14

11.5K 1.6K 495
                                    

"Teh Sakha..." gumamnya, aku merapatkan tubuhku padanya. Kepalanya tenggelam dalam ceruk leherku.

"Jangan pergi..."

Aku masih dapat mendengar deru nafasnya, aku mengusap punggunya dengan lembut. Menepuk nya sesekali agar memberi perasaan tenang.







"Aku mohon, Disini terus, jangan pergi."









"Jangan pernah tinggalin aku."

-o-







"Ha..."

Aku memberhentikan mobil tepat di depan rumah. Mengusak kepalaku yang dirasa pusing. Hari ini benar-benar berat.

Renjun masih tertidur di kursinya, setelah kejadian di rumah Bintang, dimana kami mengalami pemadaman bergilir, Renjun kembali kambuh. Ia terus menangis dalam pelukkanku hingga mau tau mau, aku memberikannya obat tidur yang biasa kugunakan.

Bintang menyuruh kami menginap, tapi aku merasa tidak enak dengan anak-anaknya, yang sudah ketakutan dengan Renjun. Maka akupun terpaksa membawanya pulang.

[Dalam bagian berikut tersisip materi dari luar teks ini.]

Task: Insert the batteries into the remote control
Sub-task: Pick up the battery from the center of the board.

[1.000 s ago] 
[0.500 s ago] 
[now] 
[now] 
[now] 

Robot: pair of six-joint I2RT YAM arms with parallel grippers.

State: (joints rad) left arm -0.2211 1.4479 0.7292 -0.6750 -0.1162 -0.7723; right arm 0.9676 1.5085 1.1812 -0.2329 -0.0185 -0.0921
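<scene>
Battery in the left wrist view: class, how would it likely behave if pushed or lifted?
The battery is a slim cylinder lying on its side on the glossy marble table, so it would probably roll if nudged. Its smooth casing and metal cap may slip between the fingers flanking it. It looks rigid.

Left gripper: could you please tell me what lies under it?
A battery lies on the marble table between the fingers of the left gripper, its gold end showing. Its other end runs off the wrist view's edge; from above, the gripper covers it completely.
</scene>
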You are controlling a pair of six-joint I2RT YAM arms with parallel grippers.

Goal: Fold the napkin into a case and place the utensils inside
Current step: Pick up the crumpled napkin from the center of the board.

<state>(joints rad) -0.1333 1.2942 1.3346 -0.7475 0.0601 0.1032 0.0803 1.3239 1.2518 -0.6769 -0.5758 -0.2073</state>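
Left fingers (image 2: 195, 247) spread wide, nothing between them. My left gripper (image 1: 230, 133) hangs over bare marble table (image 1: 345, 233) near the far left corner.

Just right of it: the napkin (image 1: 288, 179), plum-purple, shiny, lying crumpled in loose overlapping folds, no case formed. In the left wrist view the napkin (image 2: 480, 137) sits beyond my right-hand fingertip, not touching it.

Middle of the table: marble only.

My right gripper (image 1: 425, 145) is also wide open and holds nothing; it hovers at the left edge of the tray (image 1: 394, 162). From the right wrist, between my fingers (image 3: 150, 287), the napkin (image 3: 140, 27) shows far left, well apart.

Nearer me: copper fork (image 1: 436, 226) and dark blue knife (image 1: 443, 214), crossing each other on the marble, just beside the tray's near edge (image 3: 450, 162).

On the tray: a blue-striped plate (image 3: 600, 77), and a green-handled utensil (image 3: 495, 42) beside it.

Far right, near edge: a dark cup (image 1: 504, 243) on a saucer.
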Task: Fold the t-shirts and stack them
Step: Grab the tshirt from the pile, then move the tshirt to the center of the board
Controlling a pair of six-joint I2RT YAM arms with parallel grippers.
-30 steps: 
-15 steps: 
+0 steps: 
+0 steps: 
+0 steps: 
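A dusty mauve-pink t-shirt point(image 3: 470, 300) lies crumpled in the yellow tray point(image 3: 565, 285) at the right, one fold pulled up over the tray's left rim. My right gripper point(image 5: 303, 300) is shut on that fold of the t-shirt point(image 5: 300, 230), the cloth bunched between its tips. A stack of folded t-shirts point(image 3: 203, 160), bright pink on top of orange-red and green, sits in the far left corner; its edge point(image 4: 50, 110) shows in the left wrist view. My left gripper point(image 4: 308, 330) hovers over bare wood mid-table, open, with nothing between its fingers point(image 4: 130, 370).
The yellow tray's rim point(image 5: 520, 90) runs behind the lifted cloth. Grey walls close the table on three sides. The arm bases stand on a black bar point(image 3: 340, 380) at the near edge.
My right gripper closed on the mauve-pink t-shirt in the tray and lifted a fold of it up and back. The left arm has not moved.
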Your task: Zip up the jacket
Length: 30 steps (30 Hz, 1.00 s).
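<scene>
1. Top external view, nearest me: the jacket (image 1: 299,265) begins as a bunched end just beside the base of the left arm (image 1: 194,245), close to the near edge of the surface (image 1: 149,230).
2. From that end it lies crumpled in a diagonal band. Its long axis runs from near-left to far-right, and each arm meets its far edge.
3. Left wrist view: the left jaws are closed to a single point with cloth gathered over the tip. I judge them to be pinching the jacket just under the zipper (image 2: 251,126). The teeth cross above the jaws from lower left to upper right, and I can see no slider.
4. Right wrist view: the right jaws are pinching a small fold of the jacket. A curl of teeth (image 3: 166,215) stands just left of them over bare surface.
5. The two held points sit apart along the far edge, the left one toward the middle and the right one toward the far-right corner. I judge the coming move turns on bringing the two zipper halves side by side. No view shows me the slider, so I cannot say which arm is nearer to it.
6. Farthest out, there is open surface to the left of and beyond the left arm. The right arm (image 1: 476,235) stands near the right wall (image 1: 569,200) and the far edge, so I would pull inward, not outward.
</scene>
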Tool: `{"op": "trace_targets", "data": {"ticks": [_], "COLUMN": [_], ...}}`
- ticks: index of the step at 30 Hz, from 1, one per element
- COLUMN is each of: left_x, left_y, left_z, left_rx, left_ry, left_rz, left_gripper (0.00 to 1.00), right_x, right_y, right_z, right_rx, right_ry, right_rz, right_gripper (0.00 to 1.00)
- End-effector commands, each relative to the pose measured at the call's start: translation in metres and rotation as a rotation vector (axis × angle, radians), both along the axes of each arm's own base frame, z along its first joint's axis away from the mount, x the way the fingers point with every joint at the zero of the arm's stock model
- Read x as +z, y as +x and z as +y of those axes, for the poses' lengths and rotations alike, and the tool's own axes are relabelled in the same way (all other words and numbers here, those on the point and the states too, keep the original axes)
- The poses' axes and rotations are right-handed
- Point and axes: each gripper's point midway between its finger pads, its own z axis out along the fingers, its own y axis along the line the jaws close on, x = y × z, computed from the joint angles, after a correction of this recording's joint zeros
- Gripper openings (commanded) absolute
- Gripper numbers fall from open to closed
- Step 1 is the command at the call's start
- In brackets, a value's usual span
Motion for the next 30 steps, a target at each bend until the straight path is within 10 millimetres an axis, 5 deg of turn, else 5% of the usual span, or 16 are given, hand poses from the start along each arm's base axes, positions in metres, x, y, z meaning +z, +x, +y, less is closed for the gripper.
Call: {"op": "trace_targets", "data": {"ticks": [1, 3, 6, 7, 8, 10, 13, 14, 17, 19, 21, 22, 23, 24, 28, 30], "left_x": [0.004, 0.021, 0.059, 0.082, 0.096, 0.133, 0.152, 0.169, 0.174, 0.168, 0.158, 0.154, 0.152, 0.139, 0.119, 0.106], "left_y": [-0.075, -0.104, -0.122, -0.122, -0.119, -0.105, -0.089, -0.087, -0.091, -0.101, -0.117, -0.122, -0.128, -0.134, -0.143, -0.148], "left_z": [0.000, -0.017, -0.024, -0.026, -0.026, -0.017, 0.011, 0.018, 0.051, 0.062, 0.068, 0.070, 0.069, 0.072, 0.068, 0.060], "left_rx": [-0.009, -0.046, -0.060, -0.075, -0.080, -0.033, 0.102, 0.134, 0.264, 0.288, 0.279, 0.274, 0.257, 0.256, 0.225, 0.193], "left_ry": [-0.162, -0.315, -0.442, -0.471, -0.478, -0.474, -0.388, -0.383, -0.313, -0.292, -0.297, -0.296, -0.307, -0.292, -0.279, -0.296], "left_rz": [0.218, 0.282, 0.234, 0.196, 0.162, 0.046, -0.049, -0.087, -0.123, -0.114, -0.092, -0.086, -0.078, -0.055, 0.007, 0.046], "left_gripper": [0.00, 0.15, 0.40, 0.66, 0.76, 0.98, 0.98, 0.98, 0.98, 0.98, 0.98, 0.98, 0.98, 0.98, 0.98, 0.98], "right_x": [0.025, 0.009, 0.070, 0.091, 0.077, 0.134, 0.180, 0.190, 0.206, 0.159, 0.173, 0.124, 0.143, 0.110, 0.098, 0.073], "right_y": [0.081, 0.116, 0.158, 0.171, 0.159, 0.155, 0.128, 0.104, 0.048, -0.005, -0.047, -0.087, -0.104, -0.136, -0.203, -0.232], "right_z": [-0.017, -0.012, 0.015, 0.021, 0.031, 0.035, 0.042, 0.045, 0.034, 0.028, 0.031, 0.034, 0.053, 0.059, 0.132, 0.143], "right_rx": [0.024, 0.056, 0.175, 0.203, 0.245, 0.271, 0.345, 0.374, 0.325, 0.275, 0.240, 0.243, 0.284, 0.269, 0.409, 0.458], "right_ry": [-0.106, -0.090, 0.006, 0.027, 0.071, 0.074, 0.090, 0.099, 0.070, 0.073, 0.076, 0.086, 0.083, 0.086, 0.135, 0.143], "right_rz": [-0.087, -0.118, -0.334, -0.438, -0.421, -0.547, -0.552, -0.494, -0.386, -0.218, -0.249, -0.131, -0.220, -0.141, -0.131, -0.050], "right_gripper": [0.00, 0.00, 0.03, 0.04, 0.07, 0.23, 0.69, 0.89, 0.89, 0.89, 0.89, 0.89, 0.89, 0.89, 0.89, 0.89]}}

"Gelap dan Mama." Monologku, teringat dengan kata di sela tangisan Renjun.

Beberapa kali, dua kata itu terucap, aku merasa bahwa ada sangkut pautnya dengan ibunya.

Ralat, mendiang ibunya.

Ya, yang kutahu istri Pak Huang yang tak lain ibunda Renjun ini, sudah Meninggal dunia.

Lama sekali, sebelum aku bisa bertemu dengan Renjun ataupun ayahnya, dan tentu aku tidak tahu sebabnya.

Aku memutuskan keluar dari mobil dan membuka pintu gerbang, memasukkan mobil lalu membangunkan Renjun. Begitu Rencananya, tapi setelah aku memasukkan mobil, Renjun terbangun dari tidurnya.

"Ngh... dimana?" Gumamnya, dengan wajah yang mengantuk itu, ia melihat sekeliling mobil yang sengaja kunyalakan terus lampunya.

Ku sibak rambut depan yang menghalangi kedua mata yang kini menjadi kesukaanku. "Kita dirumah, kamu ketiduran." Ucapku.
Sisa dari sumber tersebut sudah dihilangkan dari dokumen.